Maybe allowing independents access to the store would truly make it better, will we ever have a fair playing field? or even one we can play on?




User Comments

RockgdZiemann
Date: September 30, 2008 @ 7:11 AM
I'm glad to see that WalMart is calling for DMCA violation as a solution to DRM.
AdminDistilled1
Date: September 30, 2008 @ 8:00 AM
yeah nice hu?

I have about 4 songs from them (I know I know...)
but DJing Weddings and getting oddball song request from the bride, well you go the cheapest route!

They may have been burnt to a CD I have no clue what they were, I have over a TB of mp3s! (90% indie! and duplicated LOL)
what I am afraid is that my DJ partner has them on the biz. laptop and uses Napster to play them:o (Eeek!) going to be an issue I think. but then again I think those 3 or 4 songs have only been used the one time Rolling On Floor Laughing! ...

Believe it or not if the wedding or party host are up for it I try to play as much RIAA free music as I can! being that we have a lot of country weddings LOL, its hard to find good country indie (fins a ton that suits me fine Alt/country and such. And many many covers I will play from indie bands if they are up to par with the Original or better :) (Smile)

IntermediateRaidHHI
Date: September 30, 2008 @ 11:34 AM
See how they reward you for spending your hard earned money? By telling you to do with your files as I have said from the getgo.

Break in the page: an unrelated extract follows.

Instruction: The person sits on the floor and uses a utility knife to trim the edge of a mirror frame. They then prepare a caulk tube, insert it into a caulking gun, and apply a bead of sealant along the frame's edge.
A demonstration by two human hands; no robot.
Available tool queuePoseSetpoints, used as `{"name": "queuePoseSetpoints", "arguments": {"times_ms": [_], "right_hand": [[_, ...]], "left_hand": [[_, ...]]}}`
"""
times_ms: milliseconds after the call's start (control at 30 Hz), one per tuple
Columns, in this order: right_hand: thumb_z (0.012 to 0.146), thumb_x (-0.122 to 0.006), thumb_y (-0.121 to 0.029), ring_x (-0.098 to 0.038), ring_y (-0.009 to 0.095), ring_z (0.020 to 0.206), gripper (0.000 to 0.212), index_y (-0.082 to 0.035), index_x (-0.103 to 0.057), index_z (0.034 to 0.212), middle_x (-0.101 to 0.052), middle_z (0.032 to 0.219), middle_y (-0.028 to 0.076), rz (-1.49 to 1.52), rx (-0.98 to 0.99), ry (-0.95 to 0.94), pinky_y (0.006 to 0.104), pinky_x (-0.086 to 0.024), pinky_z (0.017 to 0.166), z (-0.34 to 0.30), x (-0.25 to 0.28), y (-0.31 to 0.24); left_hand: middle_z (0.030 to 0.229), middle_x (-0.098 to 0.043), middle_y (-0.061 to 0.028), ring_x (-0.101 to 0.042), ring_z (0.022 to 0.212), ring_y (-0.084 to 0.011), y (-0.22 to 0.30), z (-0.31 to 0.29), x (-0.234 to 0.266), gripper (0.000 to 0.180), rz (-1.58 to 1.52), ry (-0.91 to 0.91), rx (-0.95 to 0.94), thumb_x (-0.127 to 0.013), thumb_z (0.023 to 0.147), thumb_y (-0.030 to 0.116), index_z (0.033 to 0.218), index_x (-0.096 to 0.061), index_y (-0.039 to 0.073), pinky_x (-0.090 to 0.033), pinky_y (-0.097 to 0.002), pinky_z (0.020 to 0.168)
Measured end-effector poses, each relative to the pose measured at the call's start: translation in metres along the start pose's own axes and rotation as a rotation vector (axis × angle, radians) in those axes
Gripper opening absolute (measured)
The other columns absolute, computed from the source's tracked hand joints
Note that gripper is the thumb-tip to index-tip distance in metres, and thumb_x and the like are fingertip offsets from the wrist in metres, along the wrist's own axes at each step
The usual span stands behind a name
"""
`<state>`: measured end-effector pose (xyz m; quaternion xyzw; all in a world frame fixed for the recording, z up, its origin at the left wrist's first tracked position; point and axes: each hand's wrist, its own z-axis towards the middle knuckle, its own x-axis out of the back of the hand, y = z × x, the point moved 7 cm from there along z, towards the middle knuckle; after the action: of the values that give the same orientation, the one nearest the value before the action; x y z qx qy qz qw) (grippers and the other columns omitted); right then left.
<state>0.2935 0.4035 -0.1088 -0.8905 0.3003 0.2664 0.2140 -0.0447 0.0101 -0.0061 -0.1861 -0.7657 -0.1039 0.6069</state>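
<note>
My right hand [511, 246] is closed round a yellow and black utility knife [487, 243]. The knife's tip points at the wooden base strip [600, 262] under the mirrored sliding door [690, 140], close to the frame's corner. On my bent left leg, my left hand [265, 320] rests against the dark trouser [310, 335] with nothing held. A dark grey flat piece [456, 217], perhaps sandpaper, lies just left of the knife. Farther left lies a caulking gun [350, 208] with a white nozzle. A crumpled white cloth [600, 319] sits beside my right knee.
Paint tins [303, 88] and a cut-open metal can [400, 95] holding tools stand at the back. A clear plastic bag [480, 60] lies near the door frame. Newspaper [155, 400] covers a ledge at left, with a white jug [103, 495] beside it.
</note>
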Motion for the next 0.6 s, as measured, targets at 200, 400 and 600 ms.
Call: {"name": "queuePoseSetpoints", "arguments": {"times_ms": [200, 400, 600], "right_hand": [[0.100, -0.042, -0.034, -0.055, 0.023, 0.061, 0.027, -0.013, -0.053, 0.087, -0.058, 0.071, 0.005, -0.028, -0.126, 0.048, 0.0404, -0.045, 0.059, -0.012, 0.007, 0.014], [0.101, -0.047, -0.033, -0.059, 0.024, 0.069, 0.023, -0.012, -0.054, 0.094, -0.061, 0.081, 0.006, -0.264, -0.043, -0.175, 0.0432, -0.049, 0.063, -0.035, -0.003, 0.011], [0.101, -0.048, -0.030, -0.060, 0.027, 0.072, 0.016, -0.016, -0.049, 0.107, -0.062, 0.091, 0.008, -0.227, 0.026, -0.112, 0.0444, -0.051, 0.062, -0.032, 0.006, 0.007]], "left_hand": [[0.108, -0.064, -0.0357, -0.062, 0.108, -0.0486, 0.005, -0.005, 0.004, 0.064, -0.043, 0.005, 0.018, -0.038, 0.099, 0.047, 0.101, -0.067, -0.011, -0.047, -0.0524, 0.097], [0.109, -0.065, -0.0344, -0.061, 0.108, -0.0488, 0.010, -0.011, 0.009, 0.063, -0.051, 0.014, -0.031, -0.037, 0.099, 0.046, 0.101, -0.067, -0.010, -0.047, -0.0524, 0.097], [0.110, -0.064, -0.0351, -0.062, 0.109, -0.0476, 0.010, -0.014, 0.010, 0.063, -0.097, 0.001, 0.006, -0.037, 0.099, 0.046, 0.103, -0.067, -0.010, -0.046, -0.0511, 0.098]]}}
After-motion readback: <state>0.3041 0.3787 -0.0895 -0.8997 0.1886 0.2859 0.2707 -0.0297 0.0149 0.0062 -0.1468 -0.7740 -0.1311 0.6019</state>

What they aren't telling you is this: Once that material is burned to cd-r, it's downsampled again. If you rip your tracks from the burn you just made and encode them, you degrade them even further.

The real solution? DRM free mp3s you can make yourself. :) (Smile)
Intermediateautodidact
Date: October 1, 2008 @ 9:04 AM
Hmmm, I would think burning to CD would involve upsampling, not downsampling.
IntermediateRaidHHI
Date: October 3, 2008 @ 3:06 PM
Its a lossy codec, how do you intend to upsample what isn't present?